Climate change may wipe some Indonesian islands off map

By Sugita Katyal and
Adhityani Arga | Posted Mon Dec 3, 2007 12:11am PST






JAKARTA (Reuters) - Many of Indonesia's islands may be
swallowed up by the sea if world leaders fail to find a way to halt rising sea
levels at this week's climate change conference
on the resort island of Bali.


Doomsters take this dire warning by
Indonesian scientists a step further and predict that by 2035, the Indonesian
capital's airport will be flooded by sea water and rendered useless; and by
2080, the tide will be lapping at the steps of Jakarta's
imposing Dutch-era Presidential palace which sits 10 km inland (about 6 miles).


The Bali
conference is aimed at finding a successor to the Kyoto
Protocol, which expires in 2012, on cutting climate warming carbon
emissions. With over 17,000 islands, many at risk of being washed away,
Indonesians are anxious to see an agreement reached and quickly implemented
that will keep rising seas at bay.


Just last week, tides burst through sea
walls, cutting a key road to Jakarta's
international airport until officials were able to reinforce coastal
barricades.


"Island
states are very vulnerable to sea level rise and
very vulnerable to storms. Indonesia
... is particularly vulnerable," Nicholas Stern, author of an acclaimed
report on climate change, said on a visit to Jakarta earlier this year.


Even large islands are at risk as global
warming might shrink their land mass, forcing coastal communities out of their
homes and depriving millions of a livelihood.
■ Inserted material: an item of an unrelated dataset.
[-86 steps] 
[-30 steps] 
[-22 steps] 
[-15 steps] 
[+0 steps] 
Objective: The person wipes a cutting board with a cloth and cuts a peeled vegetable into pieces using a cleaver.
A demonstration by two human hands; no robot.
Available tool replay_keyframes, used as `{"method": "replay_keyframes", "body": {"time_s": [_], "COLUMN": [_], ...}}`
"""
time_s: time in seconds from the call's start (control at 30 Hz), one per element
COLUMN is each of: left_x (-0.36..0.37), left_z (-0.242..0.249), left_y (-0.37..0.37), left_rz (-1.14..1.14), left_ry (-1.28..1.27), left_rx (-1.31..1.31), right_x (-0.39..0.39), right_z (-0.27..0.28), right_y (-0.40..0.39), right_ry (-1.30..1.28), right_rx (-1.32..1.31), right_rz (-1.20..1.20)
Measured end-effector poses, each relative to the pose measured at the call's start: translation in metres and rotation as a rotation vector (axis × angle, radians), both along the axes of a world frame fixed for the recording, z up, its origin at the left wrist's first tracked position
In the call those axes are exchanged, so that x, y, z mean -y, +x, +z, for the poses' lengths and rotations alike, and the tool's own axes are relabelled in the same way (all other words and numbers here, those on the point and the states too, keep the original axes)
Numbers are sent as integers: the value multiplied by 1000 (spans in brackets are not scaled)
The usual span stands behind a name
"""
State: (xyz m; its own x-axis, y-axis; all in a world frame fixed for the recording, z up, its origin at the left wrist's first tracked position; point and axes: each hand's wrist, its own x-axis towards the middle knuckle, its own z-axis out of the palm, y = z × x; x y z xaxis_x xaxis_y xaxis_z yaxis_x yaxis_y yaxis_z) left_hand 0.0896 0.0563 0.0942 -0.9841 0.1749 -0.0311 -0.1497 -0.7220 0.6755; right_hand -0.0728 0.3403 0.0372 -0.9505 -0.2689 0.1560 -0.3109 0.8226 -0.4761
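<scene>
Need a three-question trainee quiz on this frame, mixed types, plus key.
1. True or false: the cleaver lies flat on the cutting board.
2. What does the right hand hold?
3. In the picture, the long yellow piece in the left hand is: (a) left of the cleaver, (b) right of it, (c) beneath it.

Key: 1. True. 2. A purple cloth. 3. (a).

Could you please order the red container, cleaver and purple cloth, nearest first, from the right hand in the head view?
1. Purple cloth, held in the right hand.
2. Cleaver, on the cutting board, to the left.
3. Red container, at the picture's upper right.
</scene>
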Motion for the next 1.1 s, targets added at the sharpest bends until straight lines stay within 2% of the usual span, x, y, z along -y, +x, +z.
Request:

The island worst hit would be Java, which
accounts for more than half of Indonesia's
226 million people. Here rising sea levels would swamp three of the island's
biggest cities near the coast -- Jakarta, Surabaya and Semarang -- destroying
industrial plants and infrastructure.


"Tens of millions of people would have
to move out of their homes. There is no way this will happen without
conflict," Environment Minister Rachmat Witoelar
said recently.


"The cost would be very high. Imagine,
it's not just about building better infrastructure, but we'd have to relocate
people and change the way people live," added Witoelar, who has said that
Indonesia could lose 2,000 of its islands by 2030 if sea levels continue to
rise.


CRUNCH TIME AT BALI


Environmentalists say this week's climate
change meeting in Bali
will be crunch time for threatened coastlines and islands as delegates from nearly 190 countries meet to hammer out a new
treaty on global warming.


Several small island nations including
Singapore,
Fiji,
Kiribati,
Tuvalu and Caribbean
countries have raised the alarm over rising sea levels which could wipe them
off the map.


The Maldives,
a cluster of 1,200 islands renowned for its luxury resorts, has asked the
international community to address climate change
so it does not sink into a watery grave.


According to a U.N. climate report,
temperatures are likely to rise by between 1.1 and 6.4 degrees Celsius (2.0 and
11.5 degrees Fahrenheit) and sea levels by between 18 cm and 59 cm (seven and
23 inches) this century.


Under current greenhouse gas
emission levels, Indonesia
could lose about 400,000 sq km of land mass by 2080, including about 10 percent
of Papua, and 5 percent of both Java and Sumatra on the northern coastlines, Armi Susandi, a meteorologist at the Bandung
Institute of Technology, told Reuters.


Indonesia, the world's fourth-most populous country, has
faced intense pressure over agricultural land for decades.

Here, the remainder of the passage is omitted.